Set the listing down again in full, word for word, with the pictures left out.

• • • • • • •

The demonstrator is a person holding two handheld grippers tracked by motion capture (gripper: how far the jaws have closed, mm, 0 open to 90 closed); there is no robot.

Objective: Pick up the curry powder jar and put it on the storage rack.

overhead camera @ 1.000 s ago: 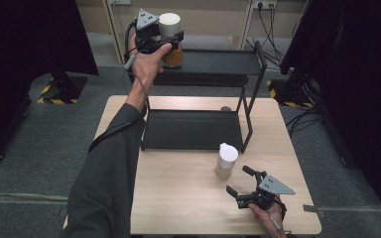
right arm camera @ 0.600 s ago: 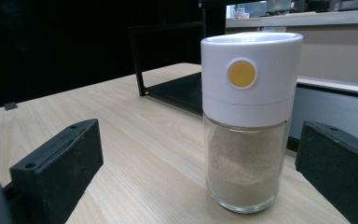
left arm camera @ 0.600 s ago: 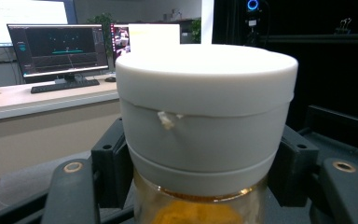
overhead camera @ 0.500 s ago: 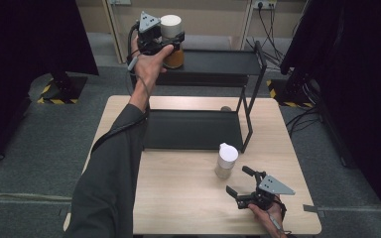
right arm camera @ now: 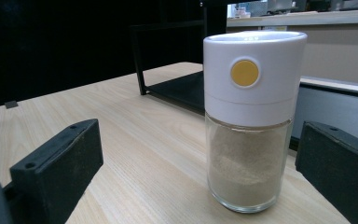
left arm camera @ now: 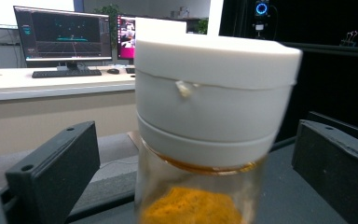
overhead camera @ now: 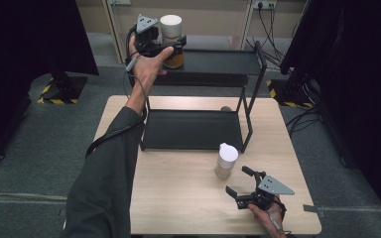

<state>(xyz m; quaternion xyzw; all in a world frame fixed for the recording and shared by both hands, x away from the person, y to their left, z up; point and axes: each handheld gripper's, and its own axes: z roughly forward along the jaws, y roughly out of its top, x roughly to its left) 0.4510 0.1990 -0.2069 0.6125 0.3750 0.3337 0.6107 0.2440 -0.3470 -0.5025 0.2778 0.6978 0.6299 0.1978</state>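
The left gripper (overhead camera: 171, 49) had just spread its jaws, clear of the orange spice jar (overhead camera: 172, 37) standing on the black rack's top shelf (overhead camera: 223, 62), so placing looked finished. Next, the right gripper (overhead camera: 239, 182), jaws wide and empty, needed to close on the pale spice jar (overhead camera: 225, 160) on the wooden table (overhead camera: 178, 198). Beyond the rack lay grey floor, dark curtains and wall sockets.

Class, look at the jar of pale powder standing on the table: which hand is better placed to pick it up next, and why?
Right. The right gripper rests on the table just in front of the pale jar, its open jaws facing it. The left gripper is far off at the top shelf, jaws just opened around the orange jar.
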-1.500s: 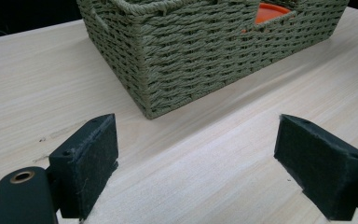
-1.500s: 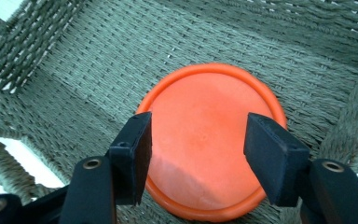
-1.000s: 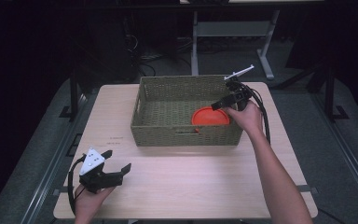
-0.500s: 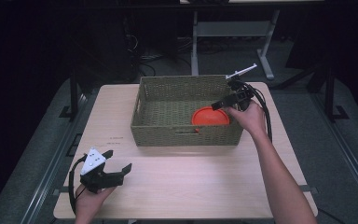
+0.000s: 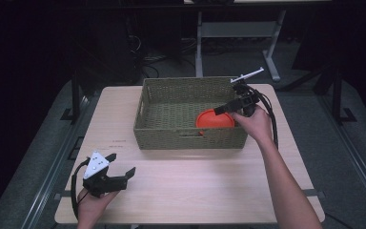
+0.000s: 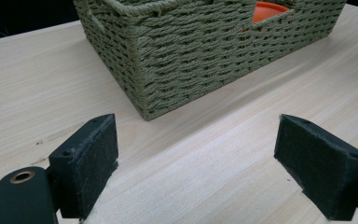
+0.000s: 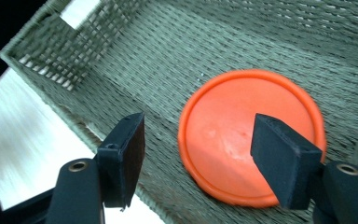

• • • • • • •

- Output of the exercise:
The demonstrator is a person holding two handheld grippers tracked by motion capture (gripper: how far the jaws have closed, mm, 0 open to 90 closed); there is no robot.

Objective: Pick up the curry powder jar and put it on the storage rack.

overhead camera @ 1.000 s ago: 
right arm camera @ 0.600 s ago: 
left arm camera @ 0.600 s ago: 
overhead camera @ 0.500 s ago: 
right arm camera @ now: 
left arm camera @ now: 
overhead camera @ now: 

<state>(xyz m; quaternion xyzw; all in a world frame fixed for the recording and shared by both hands, x away from the person, y to their left, z up; point and axes: each handheld gripper's, and its own axes: z roughly forward along the jaws, y roughly out of its top, x roughly to its left) 0.4510 0.1990 -0.2069 0.6125 0.3750 0.3337 0.6107 0.2440 -0.3470 -0.5025 0.2778 0.6978 0.6299 0.1978</state>
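The left gripper (overhead camera: 171, 49) had just spread its jaws, clear of the orange spice jar (overhead camera: 172, 37) standing on the black rack's top shelf (overhead camera: 223, 62), so placing looked finished. Next, the right gripper (overhead camera: 239, 182), jaws wide and empty, needed to close on the pale spice jar (overhead camera: 225, 160) on the wooden table (overhead camera: 178, 198). Beyond the rack lay grey floor, dark curtains and wall sockets.

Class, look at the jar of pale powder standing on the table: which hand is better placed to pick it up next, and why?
Right. The right gripper rests on the table just in front of the pale jar, its open jaws facing it. The left gripper is far off at the top shelf, jaws just opened around the orange jar.
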-1.500s: 
-1.500s: 
-1.000s: 
-0.500s: 
+0.000s: 
+0.000s: 
+0.000s: 

This exercise is done.